Aim of the task: Using the entries below, write out the line with "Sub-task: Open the", the line with "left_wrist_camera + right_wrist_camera", and every line in between, exactly as each is written.
*** Block opens ***
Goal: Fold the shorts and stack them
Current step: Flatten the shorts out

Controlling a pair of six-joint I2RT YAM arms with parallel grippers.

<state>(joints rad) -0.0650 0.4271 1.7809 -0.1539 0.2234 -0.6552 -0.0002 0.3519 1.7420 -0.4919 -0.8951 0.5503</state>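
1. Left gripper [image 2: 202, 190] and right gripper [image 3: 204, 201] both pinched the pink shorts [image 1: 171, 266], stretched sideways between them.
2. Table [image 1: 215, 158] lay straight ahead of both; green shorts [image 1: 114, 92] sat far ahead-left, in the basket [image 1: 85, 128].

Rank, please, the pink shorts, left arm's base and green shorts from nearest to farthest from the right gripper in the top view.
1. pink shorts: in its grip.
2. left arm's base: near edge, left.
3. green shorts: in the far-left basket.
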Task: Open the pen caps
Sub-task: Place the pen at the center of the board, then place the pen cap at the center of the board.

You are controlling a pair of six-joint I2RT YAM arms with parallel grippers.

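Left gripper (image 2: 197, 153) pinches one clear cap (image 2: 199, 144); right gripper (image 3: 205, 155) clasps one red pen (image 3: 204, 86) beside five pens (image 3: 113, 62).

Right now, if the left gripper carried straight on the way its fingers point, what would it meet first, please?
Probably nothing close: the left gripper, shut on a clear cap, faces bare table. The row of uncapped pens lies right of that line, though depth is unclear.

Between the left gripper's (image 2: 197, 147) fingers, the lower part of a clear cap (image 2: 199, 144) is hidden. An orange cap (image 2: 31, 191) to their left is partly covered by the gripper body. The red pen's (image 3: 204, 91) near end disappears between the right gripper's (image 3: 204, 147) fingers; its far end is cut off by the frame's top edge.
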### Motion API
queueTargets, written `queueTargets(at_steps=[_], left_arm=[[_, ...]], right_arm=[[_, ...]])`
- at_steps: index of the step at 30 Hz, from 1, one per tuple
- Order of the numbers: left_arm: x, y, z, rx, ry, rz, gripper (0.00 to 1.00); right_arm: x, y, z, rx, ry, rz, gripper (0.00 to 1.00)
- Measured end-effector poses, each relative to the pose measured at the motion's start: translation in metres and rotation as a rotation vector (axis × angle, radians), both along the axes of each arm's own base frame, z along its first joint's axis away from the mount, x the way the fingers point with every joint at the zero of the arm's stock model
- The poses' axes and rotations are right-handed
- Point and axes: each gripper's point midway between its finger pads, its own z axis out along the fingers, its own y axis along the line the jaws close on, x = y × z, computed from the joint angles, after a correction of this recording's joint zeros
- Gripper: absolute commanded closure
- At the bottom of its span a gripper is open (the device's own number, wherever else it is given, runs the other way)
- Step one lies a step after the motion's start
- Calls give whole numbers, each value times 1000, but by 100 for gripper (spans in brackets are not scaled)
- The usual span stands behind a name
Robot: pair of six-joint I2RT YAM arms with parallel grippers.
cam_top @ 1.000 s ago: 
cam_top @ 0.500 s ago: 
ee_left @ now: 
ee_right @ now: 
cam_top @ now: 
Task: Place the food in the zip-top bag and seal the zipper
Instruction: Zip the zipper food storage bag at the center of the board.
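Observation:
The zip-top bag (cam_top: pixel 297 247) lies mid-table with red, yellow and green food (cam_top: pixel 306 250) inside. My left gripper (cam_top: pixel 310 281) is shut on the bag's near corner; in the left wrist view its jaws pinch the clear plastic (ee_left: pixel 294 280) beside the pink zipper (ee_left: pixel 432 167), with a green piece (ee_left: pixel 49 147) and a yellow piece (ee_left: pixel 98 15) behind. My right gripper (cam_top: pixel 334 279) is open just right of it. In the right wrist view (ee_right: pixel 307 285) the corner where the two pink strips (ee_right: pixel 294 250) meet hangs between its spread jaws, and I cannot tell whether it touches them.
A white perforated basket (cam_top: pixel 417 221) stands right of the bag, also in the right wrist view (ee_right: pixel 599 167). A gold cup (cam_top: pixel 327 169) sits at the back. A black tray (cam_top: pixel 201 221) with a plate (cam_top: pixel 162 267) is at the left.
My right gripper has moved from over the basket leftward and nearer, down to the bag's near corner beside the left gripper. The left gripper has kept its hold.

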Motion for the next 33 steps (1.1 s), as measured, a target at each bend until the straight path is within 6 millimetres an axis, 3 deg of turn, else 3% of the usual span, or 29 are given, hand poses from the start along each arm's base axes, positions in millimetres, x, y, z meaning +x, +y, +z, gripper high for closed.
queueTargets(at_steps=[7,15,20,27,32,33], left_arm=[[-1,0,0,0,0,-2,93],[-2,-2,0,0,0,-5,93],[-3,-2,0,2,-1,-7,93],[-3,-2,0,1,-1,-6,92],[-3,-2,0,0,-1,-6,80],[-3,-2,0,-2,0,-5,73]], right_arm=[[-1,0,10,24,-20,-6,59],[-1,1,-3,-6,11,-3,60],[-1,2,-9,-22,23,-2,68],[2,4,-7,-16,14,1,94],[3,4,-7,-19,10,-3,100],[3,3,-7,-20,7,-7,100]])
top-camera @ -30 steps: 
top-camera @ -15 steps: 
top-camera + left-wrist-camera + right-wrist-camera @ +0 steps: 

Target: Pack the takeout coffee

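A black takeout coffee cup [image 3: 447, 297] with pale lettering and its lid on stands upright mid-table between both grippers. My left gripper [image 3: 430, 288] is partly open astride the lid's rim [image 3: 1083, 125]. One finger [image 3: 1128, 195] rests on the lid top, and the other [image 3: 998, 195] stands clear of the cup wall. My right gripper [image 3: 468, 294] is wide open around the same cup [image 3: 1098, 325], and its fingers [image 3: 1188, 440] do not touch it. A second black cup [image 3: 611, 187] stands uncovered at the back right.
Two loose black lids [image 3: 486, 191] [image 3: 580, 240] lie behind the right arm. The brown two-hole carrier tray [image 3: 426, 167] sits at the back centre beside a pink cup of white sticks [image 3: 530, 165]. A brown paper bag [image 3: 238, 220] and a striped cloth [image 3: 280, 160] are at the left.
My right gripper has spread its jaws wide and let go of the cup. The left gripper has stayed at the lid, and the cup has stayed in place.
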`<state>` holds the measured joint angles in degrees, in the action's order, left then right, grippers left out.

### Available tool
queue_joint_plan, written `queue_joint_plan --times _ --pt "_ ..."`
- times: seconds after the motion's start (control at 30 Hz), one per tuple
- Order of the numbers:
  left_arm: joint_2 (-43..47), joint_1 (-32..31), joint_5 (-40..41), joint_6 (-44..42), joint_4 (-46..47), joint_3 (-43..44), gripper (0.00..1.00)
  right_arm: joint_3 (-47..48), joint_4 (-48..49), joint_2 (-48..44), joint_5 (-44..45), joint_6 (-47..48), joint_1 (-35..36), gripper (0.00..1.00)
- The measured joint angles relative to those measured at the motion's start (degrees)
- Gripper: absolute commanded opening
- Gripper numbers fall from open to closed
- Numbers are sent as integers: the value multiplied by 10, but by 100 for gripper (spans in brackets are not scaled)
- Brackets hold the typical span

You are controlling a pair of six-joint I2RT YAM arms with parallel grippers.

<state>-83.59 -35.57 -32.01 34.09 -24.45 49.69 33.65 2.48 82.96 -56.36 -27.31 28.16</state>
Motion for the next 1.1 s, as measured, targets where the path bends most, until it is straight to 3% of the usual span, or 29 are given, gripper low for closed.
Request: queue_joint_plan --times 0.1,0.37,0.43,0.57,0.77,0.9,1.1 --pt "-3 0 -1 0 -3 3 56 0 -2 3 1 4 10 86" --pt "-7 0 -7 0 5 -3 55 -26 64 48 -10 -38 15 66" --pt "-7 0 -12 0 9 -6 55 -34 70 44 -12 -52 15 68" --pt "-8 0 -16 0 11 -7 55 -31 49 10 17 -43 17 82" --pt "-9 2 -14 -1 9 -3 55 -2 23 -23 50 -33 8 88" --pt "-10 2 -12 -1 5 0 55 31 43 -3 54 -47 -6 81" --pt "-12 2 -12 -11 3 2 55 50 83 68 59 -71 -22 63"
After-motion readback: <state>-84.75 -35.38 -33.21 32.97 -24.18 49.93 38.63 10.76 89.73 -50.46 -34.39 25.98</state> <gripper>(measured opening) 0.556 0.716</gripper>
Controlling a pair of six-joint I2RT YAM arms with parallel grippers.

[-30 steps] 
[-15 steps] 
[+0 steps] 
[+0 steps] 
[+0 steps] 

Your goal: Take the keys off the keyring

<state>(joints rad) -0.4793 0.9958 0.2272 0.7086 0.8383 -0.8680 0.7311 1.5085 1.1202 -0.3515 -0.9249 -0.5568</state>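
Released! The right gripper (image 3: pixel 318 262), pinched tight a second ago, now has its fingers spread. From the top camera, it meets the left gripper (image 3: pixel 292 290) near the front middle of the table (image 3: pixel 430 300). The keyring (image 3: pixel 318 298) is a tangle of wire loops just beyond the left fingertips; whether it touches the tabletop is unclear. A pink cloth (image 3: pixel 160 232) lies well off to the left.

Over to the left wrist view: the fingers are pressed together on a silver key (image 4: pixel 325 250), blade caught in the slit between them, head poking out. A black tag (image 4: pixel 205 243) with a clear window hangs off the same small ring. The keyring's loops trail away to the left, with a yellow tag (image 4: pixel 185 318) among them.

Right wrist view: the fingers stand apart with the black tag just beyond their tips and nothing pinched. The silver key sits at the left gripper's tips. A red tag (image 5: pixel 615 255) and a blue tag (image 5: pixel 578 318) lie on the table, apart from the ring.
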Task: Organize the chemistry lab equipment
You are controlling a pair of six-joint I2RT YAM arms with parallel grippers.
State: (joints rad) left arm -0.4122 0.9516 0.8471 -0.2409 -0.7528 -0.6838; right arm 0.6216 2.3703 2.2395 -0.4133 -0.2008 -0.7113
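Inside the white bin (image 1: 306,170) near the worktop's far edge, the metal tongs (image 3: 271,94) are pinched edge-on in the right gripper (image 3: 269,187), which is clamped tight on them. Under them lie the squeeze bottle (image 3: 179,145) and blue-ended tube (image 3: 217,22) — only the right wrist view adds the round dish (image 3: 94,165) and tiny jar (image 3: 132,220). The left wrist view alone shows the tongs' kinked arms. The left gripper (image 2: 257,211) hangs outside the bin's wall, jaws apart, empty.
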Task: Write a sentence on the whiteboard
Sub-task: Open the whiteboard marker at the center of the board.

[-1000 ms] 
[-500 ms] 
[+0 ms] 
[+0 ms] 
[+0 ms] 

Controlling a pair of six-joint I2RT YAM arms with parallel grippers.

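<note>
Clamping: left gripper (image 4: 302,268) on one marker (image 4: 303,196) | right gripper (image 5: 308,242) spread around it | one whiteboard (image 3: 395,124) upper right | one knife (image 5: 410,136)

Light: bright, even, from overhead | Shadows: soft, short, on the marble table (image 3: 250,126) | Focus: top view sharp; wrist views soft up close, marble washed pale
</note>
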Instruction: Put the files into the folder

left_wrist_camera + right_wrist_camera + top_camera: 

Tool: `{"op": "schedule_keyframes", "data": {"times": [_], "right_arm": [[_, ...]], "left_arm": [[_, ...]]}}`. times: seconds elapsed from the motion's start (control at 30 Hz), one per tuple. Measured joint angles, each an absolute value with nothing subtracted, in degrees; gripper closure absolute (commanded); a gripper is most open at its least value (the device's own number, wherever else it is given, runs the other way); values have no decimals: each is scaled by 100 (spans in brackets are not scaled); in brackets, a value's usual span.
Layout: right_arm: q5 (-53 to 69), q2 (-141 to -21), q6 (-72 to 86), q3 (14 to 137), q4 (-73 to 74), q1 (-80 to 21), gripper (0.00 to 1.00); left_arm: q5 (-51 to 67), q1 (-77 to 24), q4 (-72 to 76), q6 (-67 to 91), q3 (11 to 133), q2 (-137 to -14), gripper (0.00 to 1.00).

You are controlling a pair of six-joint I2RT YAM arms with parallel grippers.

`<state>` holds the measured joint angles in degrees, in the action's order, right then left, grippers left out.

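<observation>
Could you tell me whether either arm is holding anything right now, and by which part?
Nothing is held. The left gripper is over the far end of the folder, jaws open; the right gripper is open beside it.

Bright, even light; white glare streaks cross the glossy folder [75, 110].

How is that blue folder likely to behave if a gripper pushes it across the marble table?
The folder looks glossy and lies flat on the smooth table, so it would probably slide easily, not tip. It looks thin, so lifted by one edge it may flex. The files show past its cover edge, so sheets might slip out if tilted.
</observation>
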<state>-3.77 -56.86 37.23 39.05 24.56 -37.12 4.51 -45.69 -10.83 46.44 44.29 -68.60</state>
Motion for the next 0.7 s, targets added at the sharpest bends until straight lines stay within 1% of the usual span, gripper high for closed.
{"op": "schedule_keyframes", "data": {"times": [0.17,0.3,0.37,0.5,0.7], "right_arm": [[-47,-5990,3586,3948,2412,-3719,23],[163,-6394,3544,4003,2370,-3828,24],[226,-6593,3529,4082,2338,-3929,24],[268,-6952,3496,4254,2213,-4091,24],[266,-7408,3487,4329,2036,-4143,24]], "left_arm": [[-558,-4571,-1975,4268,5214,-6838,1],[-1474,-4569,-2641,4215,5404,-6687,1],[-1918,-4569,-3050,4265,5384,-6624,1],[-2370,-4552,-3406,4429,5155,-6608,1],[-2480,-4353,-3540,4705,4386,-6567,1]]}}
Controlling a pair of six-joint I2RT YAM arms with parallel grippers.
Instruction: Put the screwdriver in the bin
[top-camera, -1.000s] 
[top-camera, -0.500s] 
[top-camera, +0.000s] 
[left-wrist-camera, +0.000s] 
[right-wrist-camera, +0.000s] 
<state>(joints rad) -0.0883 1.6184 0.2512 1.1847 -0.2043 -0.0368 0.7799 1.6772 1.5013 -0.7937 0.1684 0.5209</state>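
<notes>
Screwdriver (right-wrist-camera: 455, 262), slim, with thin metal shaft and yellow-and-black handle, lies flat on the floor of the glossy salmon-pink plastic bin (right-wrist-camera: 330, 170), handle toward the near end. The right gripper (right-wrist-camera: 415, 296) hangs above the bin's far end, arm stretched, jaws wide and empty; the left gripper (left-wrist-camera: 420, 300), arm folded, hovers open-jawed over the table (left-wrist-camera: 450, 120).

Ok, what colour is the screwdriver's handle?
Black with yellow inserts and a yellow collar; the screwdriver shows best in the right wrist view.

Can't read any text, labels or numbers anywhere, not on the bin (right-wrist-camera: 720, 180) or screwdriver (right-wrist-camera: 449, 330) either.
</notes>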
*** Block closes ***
Response area:
Sub-task: Open the whiteboard marker at the center of the board.

[-1000 ms] 
[-500 ms] 
[+0 ms] 
[+0 ms] 
[+0 ms] 

Controlling a pair of six-joint I2RT YAM arms with parallel grippers.

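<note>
Clamping: left gripper (image 4: 302,268) on one marker (image 4: 303,196) | right gripper (image 5: 308,242) spread around it | one whiteboard (image 3: 395,124) upper right | one knife (image 5: 410,136)

Light: bright, even, from overhead | Shadows: soft, short, on the marble table (image 3: 250,126) | Focus: top view sharp; wrist views soft up close, marble washed pale
</note>
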Instruction: Put the files into the folder

left_wrist_camera + right_wrist_camera + top_camera: 

The exercise contains no remaining tasks.